━━━━━ Information supplied ━━━━━

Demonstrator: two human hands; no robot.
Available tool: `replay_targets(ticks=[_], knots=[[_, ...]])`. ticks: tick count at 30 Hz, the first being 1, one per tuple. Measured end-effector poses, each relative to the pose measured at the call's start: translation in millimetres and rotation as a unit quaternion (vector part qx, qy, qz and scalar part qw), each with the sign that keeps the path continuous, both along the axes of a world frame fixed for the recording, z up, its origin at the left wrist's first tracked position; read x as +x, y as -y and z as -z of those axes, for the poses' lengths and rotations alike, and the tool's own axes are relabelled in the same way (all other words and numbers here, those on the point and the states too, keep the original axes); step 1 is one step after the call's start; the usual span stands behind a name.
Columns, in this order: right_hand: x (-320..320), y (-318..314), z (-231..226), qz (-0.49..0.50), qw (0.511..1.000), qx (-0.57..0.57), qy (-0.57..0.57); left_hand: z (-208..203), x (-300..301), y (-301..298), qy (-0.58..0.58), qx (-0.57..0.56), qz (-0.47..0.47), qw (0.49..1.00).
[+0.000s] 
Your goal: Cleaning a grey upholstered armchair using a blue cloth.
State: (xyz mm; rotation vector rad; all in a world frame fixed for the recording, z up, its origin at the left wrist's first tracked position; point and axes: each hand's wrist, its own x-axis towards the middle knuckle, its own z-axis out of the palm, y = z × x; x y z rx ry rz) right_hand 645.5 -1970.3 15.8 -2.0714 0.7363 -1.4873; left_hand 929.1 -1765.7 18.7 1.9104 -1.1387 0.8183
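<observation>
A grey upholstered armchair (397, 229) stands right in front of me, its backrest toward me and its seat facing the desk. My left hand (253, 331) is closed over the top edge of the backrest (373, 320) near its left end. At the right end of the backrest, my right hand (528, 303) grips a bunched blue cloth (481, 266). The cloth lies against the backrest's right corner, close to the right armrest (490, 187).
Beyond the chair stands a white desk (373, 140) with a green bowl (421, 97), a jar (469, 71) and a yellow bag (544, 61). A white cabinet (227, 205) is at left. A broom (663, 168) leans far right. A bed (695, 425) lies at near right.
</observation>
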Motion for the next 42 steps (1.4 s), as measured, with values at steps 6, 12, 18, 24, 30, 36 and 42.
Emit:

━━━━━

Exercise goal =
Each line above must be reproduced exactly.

Result =
Demonstrator: two human hands; no robot.
Available tool: `replay_targets(ticks=[_], knots=[[_, ...]])`. ticks: tick count at 30 Hz, the first being 1, one per tuple. Measured end-effector poses, each relative to the pose measured at the call's start: translation in millimetres and rotation as a unit quaternion (vector part qx, qy, qz and scalar part qw), each with the sign that keeps the path continuous, both along the axes of a world frame fixed for the recording, z up, its origin at the left wrist's first tracked position; read x as +x, y as -y and z as -z of those axes, for the poses' lengths and rotations alike, and the tool's own axes are relabelled in the same way (all other words and numbers here, those on the point and the states too, keep the original axes); step 1 is one step after the call's start; the usual span stands behind a name.
Columns, in this order: right_hand: x (-320..320), y (-318..314), z (-231..226), qz (-0.49..0.50), qw (0.511..1.000), qx (-0.57..0.57), qy (-0.57..0.57); left_hand: z (-208..203), x (-300..301), y (-301..298), qy (-0.58..0.58), qx (-0.57..0.56), qz (-0.47..0.47), qw (0.49..1.00).
[+0.000s] 
Your goal: Cleaning a grey upholstered armchair using a blue cloth.
State: (xyz mm; rotation vector rad; all in a world frame fixed for the recording, z up, its origin at the left wrist's first tracked position; point and axes: each hand's wrist, its own x-axis towards the middle knuckle, its own z-axis out of the palm, y = z × x; x y z rx ry rz) right_hand 645.5 -1970.3 15.8 -2.0714 0.7363 -1.4873; left_hand 929.1 -1765.7 18.7 1.9104 -1.1387 0.8183
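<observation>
A grey upholstered armchair (397, 229) stands right in front of me, its backrest toward me and its seat facing the desk. My left hand (253, 331) is closed over the top edge of the backrest (373, 320) near its left end. At the right end of the backrest, my right hand (528, 303) grips a bunched blue cloth (481, 266). The cloth lies against the backrest's right corner, close to the right armrest (490, 187).
Beyond the chair stands a white desk (373, 140) with a green bowl (421, 97), a jar (469, 71) and a yellow bag (544, 61). A white cabinet (227, 205) is at left. A broom (663, 168) leans far right. A bed (695, 425) lies at near right.
</observation>
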Motion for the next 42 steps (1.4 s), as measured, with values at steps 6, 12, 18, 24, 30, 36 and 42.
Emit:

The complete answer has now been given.